Hörten Sie weiter: Gott hat die Menschen gestraft, im Schweiße ihres Angesichts ihr Brot zu essen und unter Schmerzen Kinder zu gebären? Ja, so steht es in der Bibel (1. Mose 3,16+19). Aber auch diese Worte beschreiben eher die Realität als eine Strafe. Sind Brot zu verdienen und für Nachwuchs zu sorgen nicht genau die beiden Mittel, mit denen wir Menschen uns jenseits von Eden selbst das Leben zu erhalten versuchen? Am Ende des Überlebenskampfes steht trotzdem immer der individuelle Tod. Zum Glück ist die Geschichte damit nicht zu Ende, denn die Bibel erzählt nicht nur vom ersten Tod, sondern auch vom letzten Tod. Auch der kam vom Menschen und nicht von Gott. Menschen haben Jesus hingerichtet, wie Kain einst Abel ermordet hatte. Gott aber konterte mit der Auferstehung. Sie fragen: Wieso war das schon der "letzte Tod"? Sterben wir nicht immer noch? Das ist leider wahr, aber es hat sich doch etwas geändert. Wir sterben nicht mehr in den ewigen Tod, sondern in das ewige Leben hinein. Jesus war maximal 39 Stunden tot, vom Karfreitagnachmittag bis zum frühen Ostermorgen. Der Tod aber "starb" für immer.

  

Sagen Sie jetzt: Das können Sie sich nicht vorstellen? Ich hingegen kann mir die Entstehung eines kompletten Menschen aus zwei winzigen Zellen schwerer vorzustellen als die Auferweckung eines gerade noch dagewesenen Lebens. Weil das für mich größere Wunder im Mutterleib achtmilliardenfach empirisch nachgewiesen ist, fällt es mir leicht, an das für mich anschaulichere Wunder der Auferstehung zu glauben. Aber da ich bezweifle, dass der Allmächtige sein Handeln von unserer Vorstellungskraft abhängig macht, drehe ich den Spieß um: Sollte man einem Gott, dem man sogar die Schöpfung  aus dem Nichts zutraute, die Auferstehung nicht auch noch zutrauen?

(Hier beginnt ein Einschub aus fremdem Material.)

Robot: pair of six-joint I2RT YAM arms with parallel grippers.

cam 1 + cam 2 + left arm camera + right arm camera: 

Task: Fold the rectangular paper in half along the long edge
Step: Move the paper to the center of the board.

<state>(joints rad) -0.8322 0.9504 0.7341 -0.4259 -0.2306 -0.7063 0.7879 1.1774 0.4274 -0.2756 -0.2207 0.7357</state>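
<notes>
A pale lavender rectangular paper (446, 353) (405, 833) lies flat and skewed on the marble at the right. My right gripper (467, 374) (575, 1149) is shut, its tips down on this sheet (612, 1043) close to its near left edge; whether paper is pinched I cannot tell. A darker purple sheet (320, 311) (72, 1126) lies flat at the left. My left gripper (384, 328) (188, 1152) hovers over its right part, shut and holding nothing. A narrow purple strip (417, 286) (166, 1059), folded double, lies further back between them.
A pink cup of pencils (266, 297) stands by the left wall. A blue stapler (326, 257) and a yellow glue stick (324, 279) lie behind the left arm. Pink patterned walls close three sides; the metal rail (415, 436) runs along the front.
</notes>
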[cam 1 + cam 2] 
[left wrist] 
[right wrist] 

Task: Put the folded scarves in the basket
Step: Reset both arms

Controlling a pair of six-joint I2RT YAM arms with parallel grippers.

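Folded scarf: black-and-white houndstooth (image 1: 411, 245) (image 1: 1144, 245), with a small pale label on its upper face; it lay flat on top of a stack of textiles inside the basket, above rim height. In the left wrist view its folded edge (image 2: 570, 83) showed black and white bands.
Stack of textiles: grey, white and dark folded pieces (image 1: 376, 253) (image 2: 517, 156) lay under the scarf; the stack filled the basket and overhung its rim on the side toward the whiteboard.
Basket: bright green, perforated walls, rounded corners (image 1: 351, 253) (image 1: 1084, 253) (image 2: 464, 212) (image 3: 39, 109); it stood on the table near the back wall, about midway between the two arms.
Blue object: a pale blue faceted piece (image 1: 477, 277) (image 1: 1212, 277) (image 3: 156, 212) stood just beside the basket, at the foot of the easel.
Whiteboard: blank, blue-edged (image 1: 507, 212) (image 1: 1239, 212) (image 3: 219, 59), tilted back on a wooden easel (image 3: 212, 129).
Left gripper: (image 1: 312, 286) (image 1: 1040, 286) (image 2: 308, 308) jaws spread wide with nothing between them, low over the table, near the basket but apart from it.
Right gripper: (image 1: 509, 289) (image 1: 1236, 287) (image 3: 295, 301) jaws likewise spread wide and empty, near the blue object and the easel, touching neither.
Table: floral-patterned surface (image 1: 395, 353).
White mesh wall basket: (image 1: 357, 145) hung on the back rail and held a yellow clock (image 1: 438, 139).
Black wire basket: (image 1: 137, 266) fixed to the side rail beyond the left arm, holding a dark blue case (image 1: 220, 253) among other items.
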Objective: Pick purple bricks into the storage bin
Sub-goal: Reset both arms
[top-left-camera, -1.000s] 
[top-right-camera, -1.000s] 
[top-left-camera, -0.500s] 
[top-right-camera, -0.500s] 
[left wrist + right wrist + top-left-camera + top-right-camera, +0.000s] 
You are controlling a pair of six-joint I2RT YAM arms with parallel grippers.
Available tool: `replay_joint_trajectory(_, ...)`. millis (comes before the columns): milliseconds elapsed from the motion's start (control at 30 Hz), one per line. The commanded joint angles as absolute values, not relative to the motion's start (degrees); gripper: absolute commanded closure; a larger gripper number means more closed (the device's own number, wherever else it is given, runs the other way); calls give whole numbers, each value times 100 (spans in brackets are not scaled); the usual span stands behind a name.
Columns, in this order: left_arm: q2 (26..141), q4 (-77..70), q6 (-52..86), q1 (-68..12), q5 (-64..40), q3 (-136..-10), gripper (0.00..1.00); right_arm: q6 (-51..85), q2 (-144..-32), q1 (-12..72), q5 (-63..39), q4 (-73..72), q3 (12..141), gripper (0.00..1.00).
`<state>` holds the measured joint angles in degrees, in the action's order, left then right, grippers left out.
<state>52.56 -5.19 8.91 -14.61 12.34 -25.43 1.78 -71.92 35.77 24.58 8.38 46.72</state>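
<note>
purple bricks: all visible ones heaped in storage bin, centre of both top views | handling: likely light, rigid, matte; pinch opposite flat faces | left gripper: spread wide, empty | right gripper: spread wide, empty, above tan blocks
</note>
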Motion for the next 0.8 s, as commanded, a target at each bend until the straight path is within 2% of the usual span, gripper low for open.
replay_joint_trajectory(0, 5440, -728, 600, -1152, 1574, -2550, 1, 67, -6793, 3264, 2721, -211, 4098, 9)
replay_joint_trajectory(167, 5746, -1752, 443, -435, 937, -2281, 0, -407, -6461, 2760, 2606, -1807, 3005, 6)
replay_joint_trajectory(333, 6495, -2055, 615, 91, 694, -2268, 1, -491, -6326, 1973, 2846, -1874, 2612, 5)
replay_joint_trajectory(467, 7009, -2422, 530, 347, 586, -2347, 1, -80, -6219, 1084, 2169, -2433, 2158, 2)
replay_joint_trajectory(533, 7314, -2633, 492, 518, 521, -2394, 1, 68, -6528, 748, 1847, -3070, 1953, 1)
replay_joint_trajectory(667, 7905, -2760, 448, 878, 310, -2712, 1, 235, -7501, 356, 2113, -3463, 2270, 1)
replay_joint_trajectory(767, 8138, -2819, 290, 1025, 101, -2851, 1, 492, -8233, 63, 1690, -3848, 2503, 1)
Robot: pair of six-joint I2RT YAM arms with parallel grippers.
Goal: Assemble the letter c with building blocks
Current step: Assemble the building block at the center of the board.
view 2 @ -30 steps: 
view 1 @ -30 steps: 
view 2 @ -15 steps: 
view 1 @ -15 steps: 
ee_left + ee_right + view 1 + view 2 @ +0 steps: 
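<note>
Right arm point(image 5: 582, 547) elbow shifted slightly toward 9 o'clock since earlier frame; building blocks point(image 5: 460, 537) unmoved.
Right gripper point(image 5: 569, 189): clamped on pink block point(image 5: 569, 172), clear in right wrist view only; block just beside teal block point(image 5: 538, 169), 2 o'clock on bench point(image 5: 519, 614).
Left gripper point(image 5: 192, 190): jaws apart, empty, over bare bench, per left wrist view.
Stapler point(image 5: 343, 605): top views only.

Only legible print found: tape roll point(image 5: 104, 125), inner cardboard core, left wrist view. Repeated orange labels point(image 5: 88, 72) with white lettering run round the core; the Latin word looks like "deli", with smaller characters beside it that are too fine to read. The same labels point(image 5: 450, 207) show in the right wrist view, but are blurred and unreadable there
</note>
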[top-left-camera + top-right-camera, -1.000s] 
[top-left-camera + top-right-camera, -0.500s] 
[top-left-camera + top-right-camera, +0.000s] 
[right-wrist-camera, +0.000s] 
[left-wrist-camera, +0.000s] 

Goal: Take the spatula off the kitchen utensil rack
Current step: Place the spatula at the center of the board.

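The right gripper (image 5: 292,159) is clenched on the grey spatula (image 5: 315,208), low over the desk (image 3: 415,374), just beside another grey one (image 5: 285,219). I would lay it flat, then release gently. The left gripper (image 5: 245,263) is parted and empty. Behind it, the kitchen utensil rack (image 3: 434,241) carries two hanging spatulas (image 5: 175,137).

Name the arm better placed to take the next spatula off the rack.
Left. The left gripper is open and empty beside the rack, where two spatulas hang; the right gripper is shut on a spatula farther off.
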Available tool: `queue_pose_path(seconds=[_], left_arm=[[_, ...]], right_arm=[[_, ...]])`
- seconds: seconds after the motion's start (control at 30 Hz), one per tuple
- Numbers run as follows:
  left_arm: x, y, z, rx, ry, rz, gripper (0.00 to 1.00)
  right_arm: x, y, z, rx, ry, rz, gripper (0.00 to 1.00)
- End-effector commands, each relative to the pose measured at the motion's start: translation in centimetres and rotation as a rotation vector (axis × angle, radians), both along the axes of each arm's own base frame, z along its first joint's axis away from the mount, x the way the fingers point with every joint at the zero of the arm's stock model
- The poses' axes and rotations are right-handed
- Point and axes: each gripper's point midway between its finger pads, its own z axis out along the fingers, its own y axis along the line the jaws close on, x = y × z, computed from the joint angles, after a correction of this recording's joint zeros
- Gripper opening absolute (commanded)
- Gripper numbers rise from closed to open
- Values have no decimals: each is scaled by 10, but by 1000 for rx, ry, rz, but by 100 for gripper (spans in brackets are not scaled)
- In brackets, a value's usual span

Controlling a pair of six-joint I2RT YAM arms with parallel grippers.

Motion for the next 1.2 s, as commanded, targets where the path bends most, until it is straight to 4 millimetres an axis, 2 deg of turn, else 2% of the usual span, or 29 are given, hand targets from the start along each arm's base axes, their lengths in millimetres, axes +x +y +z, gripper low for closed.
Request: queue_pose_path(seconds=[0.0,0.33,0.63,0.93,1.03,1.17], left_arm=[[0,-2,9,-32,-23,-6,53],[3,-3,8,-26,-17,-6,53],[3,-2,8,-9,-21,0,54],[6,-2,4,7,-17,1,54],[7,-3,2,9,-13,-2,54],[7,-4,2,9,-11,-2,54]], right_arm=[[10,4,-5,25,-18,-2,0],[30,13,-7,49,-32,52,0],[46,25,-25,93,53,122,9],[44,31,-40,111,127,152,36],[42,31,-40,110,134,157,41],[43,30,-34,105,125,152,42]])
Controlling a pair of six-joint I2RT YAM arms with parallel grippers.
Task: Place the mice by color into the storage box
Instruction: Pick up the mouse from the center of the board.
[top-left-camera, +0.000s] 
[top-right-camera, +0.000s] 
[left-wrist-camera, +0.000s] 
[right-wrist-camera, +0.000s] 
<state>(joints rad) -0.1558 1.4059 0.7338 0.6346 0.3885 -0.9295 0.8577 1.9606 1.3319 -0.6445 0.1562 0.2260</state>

Sie kommt ja nicht aus dem Nichts.

     

Zuletzt malt die Bibel noch eine Erlösungs-Vision: Die römische Diktatur versinkt als Ungeheuer im Meer. Mir schwebt für unsere Zeit eine andere Erlösungs-Vision vor: Die den Menschen aufzehrenden Monster der Zeitnot werden im Meer versinken. Es sind Tyrannen wie G 8, Akkord, Multi-Tasking. Sie sind entmachtet, weil der Tod, der alle Zeit begrenzt,  ausgedient hat. Wir dürfen leben. Wir werden eine Ewigkeit Zeit haben. Dass das so kommt, werden wir erleben oder auch nicht, je nachdem, ob wir Gläubigen Recht behalten oder unsere Kritiker. Im Glauben aber feiern wir jetzt schon Ewigkeits-Sonntag. Zu Recht? Wer regiert unser Leben? Der Tod, die Zeitnot, oder der Gott des ewigen Lebens?